Clifford May has an important column in today's Washington Times about the 12 year-old Palestinian boy who allegedly was shot and killed by Israeli gunfire in September 2000. The death of the boy, Mohammed al-Durra, helped set off an intifada, according to former Senator Mitchell's 2001 report. However, May argues that Israeli gunfire did not kill al-Durra, and suggests that a government-owned French television network cameraman may have staged the "death."

That Israeli gunfire could not have killed the boy was the conclusion of (1) a German television documentary in 2002, (2) liberal journalist James Fallows writing in Atlantic Monthly a year later, (3) the editor-in-chief of L'Express and a French documentary filmmaker who reviewed the unedited video of the shooting, and (4) Nahum Shahaf, the physicist assigned by the Isreali government to review the incident.

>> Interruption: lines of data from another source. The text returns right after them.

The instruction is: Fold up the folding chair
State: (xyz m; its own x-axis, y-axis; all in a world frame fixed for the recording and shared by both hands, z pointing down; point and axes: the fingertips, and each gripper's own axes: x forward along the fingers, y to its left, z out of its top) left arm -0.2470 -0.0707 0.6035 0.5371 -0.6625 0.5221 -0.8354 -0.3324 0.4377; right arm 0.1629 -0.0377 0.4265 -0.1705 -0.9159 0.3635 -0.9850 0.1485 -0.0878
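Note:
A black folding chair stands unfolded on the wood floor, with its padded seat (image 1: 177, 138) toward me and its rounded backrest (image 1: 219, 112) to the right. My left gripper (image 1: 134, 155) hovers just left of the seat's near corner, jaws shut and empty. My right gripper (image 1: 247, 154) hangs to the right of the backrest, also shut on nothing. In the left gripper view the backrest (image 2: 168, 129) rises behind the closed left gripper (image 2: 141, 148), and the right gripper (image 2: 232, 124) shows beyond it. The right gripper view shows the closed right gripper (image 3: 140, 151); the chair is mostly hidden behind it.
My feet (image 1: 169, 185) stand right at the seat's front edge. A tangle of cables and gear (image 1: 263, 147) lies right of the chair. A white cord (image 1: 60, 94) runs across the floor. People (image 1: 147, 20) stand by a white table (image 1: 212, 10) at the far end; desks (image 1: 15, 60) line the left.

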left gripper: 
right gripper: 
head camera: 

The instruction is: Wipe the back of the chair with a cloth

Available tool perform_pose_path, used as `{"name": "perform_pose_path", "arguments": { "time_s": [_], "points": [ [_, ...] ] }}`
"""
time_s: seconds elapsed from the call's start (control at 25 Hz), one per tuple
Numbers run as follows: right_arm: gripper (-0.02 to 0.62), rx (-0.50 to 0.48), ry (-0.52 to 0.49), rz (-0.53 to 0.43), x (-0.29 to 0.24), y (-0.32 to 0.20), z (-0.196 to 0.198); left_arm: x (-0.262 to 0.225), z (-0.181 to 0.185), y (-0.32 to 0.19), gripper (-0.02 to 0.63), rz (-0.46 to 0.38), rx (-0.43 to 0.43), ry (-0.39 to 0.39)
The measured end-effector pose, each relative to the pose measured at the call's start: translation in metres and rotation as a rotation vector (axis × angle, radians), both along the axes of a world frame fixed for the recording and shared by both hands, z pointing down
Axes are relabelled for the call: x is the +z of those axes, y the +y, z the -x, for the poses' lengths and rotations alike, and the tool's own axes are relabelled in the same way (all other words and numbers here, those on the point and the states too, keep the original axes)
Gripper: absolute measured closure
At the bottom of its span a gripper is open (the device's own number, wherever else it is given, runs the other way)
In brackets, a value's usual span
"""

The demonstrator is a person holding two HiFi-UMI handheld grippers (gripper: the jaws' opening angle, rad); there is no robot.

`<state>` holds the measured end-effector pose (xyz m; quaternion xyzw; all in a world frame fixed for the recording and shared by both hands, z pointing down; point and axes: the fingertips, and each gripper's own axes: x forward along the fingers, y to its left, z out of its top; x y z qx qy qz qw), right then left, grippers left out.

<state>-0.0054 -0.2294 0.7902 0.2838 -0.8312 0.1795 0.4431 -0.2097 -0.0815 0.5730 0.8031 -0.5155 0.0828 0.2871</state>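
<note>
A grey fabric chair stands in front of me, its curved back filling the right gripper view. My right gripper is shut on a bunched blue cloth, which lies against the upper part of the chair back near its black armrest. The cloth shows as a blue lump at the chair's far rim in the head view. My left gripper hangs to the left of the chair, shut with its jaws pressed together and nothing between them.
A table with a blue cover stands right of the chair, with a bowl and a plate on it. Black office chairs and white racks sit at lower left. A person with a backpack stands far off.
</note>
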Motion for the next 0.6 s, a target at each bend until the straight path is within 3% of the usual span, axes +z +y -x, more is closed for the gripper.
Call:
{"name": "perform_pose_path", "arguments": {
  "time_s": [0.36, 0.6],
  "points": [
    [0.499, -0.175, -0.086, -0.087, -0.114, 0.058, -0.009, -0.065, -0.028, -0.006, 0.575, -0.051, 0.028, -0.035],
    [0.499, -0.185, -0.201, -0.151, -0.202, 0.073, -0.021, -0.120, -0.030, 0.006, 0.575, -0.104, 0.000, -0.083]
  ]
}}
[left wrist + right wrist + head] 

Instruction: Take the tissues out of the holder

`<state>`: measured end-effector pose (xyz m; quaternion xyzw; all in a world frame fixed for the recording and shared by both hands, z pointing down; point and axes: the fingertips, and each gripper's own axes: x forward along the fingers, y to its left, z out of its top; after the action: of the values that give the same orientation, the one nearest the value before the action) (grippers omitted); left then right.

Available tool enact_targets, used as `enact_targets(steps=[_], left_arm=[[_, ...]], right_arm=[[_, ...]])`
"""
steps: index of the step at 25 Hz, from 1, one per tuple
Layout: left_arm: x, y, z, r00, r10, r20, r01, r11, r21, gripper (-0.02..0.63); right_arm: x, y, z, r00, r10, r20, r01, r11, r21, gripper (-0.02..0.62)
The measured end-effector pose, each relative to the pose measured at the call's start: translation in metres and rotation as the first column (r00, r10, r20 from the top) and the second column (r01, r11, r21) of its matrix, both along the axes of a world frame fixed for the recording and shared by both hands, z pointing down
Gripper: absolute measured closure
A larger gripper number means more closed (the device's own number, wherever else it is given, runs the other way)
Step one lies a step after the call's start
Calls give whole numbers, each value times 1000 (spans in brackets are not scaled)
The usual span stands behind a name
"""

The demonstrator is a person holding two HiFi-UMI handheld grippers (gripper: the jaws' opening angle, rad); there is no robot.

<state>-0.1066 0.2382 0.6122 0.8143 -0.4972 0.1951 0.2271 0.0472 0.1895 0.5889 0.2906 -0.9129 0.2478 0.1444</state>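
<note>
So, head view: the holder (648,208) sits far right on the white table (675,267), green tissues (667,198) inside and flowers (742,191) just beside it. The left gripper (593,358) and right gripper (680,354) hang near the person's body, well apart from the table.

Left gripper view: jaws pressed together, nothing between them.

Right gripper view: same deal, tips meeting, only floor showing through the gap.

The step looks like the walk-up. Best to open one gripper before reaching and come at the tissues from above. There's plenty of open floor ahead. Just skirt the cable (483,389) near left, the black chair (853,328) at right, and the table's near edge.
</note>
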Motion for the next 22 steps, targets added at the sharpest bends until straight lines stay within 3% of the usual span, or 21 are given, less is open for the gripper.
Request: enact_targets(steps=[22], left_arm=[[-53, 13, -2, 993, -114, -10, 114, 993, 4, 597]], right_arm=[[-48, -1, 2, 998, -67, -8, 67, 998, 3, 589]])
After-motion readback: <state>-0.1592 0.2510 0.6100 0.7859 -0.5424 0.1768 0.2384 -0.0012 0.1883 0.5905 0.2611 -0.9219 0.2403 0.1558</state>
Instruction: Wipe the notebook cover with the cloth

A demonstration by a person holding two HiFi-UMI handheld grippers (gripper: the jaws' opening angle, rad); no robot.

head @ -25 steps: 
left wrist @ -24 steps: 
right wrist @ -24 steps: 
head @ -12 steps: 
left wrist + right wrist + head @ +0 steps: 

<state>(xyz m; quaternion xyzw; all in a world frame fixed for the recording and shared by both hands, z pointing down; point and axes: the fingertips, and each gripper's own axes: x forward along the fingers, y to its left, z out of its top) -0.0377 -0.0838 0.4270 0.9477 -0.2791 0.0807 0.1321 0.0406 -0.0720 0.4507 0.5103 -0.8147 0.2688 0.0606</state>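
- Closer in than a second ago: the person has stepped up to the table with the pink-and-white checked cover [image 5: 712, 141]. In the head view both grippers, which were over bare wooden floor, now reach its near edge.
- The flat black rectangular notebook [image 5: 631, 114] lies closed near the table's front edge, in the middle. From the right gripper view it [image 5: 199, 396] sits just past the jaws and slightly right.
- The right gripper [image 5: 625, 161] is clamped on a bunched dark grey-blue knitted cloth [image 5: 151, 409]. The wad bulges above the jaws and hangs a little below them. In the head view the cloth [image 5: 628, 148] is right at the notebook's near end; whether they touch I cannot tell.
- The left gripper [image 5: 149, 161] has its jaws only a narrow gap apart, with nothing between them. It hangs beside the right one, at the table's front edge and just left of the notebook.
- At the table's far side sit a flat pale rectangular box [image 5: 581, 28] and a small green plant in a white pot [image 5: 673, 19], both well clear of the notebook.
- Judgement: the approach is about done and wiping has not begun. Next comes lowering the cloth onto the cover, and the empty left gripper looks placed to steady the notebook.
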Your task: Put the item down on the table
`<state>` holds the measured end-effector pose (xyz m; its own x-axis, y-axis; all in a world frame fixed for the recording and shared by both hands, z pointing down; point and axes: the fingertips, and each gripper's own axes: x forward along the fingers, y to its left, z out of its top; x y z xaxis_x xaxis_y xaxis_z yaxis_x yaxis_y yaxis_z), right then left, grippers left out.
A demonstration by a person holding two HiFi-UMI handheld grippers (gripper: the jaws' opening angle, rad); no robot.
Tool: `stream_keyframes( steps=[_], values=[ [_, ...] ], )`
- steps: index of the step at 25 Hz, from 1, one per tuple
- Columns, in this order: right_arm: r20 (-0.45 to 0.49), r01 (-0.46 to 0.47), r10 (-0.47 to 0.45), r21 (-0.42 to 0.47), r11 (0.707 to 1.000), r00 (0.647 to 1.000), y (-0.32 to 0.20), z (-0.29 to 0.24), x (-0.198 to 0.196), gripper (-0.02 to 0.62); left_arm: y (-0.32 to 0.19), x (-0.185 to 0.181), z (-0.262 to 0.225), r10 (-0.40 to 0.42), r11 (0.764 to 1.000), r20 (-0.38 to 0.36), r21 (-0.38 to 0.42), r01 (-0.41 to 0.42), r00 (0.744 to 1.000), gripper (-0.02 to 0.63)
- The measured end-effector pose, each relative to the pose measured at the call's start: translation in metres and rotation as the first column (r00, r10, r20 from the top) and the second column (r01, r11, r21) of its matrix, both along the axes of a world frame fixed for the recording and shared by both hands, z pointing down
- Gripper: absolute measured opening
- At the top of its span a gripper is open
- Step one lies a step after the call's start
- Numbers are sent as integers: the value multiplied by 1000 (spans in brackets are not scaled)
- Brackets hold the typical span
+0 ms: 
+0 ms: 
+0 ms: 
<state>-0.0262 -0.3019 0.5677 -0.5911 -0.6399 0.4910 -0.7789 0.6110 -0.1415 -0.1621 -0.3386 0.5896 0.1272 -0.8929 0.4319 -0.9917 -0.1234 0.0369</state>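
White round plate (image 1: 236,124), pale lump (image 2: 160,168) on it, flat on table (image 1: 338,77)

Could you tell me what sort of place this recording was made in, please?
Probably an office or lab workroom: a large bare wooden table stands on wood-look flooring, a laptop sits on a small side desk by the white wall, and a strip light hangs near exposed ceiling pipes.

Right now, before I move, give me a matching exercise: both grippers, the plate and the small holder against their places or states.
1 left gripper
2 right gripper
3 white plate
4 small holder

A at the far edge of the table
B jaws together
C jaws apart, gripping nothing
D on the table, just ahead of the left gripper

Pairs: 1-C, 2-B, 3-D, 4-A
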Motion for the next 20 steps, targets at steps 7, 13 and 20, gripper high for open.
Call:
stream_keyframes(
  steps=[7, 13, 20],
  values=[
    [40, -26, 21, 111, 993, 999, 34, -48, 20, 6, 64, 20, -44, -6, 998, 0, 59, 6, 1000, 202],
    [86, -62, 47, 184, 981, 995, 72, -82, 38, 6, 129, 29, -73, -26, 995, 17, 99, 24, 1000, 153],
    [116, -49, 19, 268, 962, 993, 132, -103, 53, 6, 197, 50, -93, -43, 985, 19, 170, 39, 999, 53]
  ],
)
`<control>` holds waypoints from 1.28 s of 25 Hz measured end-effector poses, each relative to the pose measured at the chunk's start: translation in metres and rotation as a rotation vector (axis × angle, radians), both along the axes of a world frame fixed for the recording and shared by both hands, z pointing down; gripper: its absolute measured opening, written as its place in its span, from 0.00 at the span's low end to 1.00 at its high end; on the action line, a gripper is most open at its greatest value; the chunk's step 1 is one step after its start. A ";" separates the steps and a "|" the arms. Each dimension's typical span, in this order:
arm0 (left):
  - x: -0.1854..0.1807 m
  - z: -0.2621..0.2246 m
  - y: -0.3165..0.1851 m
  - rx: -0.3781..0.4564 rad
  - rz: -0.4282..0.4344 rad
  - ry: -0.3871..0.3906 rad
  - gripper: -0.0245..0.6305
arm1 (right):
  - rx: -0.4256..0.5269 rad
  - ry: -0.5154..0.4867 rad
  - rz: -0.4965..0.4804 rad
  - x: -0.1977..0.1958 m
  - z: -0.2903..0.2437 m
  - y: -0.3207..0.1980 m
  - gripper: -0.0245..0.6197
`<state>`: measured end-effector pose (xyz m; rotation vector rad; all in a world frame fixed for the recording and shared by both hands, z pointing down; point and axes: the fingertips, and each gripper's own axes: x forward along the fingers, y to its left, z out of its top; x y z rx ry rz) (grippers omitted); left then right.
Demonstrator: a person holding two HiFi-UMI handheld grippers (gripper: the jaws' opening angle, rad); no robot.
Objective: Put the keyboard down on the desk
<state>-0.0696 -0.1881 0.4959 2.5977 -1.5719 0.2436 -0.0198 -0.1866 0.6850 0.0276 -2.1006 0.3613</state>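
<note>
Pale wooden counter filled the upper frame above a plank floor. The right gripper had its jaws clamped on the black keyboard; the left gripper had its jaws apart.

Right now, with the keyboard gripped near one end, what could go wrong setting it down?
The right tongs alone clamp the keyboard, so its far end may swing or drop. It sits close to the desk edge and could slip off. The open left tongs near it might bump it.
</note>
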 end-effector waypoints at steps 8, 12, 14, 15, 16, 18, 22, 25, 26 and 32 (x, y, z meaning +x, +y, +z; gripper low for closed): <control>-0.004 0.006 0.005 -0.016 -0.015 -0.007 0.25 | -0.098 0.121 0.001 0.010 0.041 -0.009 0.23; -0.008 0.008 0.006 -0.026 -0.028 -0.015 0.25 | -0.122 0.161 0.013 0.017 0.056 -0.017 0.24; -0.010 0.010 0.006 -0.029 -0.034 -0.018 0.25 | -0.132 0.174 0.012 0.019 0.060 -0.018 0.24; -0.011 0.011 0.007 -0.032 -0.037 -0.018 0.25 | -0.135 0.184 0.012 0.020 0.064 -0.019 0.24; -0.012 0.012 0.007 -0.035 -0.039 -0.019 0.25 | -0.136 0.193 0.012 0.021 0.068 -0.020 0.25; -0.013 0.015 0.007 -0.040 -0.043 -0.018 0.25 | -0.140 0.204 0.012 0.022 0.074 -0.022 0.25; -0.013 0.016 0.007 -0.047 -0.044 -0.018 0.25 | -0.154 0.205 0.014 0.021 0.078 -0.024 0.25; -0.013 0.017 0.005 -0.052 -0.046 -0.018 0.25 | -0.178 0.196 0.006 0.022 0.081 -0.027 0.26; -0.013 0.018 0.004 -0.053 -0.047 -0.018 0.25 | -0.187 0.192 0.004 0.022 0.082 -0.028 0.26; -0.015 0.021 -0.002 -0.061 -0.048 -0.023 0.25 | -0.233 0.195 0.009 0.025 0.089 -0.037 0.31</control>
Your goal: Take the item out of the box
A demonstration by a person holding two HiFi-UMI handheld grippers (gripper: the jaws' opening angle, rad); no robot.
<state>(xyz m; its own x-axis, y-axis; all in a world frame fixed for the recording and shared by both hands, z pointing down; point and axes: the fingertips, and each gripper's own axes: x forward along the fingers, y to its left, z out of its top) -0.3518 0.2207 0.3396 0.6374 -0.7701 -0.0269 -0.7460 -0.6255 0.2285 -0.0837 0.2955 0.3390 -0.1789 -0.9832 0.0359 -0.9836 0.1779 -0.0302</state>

Each concluded that it was physically impossible for the Israelis to have killed al-Durra given the position of the troops in relation to the boy. Even France 2, the television station that initially claimed the deadly gunfire was coming from the Isreali position, now states that no one cansay for certain who killed al-Durra.

But there is more. The film was shot by a Palestinian cameraman. No one else representing France 2 was present. The information used by the France 2 reporter in the voiceover came solely from the Palestinian cameraman. The reporter now states that he doesn't know the facts, but defends his claim that the Israelis killed al-Durra on the theory that it "corresponded to the reality of the situation not only in Gaza, but in the West Bank." In short, the facts of the case don't matter. Indeed, they can be fabricated as long as they correspond with the beliefs of those who "report" them.
As Hindrocket points out, we've heard this claim before. Apparently "fake but accurate" has been the standard in news media for a while now.